**Work task:** Look through the lines below, find those with the word "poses", and copy them.

**Supplied material:**
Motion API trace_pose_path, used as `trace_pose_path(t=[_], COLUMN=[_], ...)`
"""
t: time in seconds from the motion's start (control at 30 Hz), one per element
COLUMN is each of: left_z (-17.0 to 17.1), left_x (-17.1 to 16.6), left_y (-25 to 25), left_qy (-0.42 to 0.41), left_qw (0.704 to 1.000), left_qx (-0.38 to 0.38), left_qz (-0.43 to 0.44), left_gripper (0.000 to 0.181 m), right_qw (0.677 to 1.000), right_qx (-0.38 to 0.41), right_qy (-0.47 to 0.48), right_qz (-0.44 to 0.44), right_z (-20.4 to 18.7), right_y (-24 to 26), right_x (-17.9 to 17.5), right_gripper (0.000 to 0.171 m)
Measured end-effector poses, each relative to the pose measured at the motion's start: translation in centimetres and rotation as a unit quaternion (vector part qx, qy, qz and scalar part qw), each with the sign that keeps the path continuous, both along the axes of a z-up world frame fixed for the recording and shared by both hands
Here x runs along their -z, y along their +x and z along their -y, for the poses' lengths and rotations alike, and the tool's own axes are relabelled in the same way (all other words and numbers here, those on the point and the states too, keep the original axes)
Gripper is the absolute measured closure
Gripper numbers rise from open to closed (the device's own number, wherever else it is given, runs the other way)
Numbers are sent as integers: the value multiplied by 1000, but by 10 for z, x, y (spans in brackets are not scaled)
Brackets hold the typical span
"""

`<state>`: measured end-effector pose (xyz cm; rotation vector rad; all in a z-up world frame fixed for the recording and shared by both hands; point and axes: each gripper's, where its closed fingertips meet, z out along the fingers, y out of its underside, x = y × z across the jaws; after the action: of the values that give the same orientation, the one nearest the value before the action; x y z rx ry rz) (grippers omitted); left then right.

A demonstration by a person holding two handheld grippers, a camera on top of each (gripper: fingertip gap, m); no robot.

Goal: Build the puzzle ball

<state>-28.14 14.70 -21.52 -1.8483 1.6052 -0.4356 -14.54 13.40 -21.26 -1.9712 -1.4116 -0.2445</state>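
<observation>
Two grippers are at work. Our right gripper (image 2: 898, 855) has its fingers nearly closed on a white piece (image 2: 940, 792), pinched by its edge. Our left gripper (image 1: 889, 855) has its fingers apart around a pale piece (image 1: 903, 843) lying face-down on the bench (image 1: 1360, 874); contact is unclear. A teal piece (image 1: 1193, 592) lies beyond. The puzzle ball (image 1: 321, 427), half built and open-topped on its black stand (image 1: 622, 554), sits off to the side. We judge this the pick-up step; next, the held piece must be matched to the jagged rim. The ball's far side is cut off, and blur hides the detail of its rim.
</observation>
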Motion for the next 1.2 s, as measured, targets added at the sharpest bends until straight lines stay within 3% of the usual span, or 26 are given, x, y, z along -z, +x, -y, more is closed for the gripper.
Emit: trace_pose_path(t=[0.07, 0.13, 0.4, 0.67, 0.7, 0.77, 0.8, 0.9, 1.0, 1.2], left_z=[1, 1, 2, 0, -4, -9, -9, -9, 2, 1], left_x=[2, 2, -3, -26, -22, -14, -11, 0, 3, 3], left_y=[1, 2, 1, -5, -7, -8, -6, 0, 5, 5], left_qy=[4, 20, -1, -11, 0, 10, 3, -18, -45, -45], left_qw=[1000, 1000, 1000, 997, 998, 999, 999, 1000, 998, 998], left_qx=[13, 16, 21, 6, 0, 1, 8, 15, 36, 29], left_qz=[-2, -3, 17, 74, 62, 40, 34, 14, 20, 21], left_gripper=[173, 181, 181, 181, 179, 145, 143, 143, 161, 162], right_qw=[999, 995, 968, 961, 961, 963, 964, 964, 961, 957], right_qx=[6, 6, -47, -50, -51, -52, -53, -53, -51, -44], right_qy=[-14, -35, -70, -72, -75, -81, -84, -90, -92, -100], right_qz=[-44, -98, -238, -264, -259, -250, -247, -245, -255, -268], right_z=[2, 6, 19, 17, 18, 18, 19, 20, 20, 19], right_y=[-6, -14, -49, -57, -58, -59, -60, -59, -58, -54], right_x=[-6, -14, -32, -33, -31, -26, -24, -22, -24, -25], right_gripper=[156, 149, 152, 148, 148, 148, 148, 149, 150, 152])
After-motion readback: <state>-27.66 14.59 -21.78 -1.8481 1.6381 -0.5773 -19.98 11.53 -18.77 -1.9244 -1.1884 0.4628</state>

**Response:**
Measured end-effector poses, each relative to the pose measured at the motion's start: translation in centimetres and rotation as a unit quaternion (vector part qx, qy, qz and scalar part qw), each with the sign that keeps the path continuous, both along the axes of a z-up world frame fixed for the recording and shared by both hands
Here x runs along their -z, y along their +x and z along their -y, for the poses' lengths and rotations alike, and the tool's own axes are relabelled in the same way (all other words and numbers here, those on the point and the states too, keep the original axes)

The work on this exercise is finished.